# Directions for this task
Search the entries below for the word "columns", then copy each line in which it is found.

# Collected data
::::

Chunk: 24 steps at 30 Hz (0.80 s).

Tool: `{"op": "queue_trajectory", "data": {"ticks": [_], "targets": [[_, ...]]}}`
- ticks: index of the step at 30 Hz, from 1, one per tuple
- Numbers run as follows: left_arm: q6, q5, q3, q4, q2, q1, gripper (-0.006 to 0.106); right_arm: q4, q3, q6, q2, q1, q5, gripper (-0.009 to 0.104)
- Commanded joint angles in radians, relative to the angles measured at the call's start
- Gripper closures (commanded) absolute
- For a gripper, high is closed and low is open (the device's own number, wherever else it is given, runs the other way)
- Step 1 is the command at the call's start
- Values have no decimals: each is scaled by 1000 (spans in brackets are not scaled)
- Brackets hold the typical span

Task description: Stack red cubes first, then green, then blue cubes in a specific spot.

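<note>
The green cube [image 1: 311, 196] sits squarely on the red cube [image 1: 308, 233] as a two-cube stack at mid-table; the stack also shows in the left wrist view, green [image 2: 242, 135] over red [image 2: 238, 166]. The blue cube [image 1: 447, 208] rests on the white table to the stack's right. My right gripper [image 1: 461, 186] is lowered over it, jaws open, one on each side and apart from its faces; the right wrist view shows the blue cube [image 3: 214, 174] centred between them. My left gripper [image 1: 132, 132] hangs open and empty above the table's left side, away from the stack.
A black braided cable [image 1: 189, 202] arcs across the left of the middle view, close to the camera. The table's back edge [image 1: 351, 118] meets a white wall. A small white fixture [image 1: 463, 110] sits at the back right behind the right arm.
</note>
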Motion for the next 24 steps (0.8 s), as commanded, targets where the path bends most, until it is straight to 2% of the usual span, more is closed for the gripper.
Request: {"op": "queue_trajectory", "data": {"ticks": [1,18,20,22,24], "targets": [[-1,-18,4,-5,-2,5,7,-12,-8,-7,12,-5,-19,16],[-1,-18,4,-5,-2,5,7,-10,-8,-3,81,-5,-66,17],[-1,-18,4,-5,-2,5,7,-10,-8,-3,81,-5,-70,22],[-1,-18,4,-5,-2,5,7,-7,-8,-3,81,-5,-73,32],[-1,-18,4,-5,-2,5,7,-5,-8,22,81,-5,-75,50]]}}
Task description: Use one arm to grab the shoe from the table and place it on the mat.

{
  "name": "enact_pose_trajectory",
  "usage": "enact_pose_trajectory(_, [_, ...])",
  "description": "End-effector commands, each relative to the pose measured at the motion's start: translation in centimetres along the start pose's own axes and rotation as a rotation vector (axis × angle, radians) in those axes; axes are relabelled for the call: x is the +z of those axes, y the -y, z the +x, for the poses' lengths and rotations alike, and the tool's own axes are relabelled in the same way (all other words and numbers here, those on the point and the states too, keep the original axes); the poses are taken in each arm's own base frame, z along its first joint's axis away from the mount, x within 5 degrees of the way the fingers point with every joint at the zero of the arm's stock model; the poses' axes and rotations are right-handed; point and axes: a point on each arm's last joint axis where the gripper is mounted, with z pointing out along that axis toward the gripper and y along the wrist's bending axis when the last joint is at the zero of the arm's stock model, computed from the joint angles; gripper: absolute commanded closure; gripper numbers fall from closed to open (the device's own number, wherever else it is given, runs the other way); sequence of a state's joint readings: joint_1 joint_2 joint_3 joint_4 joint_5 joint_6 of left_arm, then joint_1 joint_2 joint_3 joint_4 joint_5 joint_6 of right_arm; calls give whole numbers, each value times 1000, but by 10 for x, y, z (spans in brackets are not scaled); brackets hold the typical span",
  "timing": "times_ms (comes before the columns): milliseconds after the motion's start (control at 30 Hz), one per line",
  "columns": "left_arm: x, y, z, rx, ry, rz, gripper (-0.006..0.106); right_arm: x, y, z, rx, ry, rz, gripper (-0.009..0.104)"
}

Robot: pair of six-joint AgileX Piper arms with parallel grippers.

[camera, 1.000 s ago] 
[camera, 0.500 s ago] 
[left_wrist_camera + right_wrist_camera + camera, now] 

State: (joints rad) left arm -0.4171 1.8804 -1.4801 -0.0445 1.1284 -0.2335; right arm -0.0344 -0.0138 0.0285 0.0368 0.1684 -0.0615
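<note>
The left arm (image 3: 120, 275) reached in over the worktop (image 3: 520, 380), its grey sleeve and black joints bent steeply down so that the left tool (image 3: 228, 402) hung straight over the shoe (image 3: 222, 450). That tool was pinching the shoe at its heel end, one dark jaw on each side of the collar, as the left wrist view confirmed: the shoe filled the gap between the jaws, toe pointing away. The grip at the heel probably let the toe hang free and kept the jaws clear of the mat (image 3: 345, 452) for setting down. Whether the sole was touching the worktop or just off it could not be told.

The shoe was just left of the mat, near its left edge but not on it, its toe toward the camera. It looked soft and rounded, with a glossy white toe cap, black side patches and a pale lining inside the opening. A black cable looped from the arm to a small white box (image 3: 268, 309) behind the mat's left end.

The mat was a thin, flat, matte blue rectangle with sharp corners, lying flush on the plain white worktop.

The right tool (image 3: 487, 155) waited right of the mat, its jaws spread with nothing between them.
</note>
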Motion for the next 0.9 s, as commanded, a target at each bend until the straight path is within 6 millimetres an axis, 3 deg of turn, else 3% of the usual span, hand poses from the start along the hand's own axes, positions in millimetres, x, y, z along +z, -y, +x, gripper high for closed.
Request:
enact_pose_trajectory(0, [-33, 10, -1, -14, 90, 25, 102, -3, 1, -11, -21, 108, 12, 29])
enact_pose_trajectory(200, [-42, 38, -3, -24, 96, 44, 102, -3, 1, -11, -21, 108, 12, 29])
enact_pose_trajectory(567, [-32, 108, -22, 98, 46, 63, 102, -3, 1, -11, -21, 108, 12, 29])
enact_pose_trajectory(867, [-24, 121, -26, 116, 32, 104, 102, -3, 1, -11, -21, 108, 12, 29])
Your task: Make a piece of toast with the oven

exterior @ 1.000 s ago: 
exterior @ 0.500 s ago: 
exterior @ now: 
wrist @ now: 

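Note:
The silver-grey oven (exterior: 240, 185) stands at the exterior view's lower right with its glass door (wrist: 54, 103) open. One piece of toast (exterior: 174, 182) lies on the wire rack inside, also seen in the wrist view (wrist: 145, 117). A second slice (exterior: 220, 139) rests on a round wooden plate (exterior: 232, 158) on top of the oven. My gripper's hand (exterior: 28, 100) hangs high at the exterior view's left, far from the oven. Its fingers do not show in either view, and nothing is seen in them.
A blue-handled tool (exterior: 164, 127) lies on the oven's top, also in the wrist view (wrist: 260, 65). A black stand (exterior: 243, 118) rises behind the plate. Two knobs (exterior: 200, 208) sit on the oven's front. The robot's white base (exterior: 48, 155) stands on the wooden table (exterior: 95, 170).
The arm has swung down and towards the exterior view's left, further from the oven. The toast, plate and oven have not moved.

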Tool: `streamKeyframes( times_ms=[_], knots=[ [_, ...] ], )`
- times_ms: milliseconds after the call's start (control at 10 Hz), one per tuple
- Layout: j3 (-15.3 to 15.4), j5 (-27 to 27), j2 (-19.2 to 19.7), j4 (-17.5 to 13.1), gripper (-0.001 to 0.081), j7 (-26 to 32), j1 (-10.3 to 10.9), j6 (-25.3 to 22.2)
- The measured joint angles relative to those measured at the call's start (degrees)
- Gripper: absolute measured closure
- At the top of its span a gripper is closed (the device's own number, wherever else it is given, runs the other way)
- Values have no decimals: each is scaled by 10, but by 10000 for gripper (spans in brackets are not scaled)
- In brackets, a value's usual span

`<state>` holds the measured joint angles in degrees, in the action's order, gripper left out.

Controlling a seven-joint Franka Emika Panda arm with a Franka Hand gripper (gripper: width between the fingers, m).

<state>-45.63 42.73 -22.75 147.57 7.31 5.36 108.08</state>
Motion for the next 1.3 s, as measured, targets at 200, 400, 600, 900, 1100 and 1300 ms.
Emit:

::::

# Answer space
  "timing": "times_ms (comes before the columns): milliseconds after the motion's start (control at 30 Hz), one per line",
  "columns": "left_arm: x, y, z, rx, ry, rz, gripper (-0.006..0.106); right_arm: x, y, z, rx, ry, rz, gripper (-0.009..0.104)"

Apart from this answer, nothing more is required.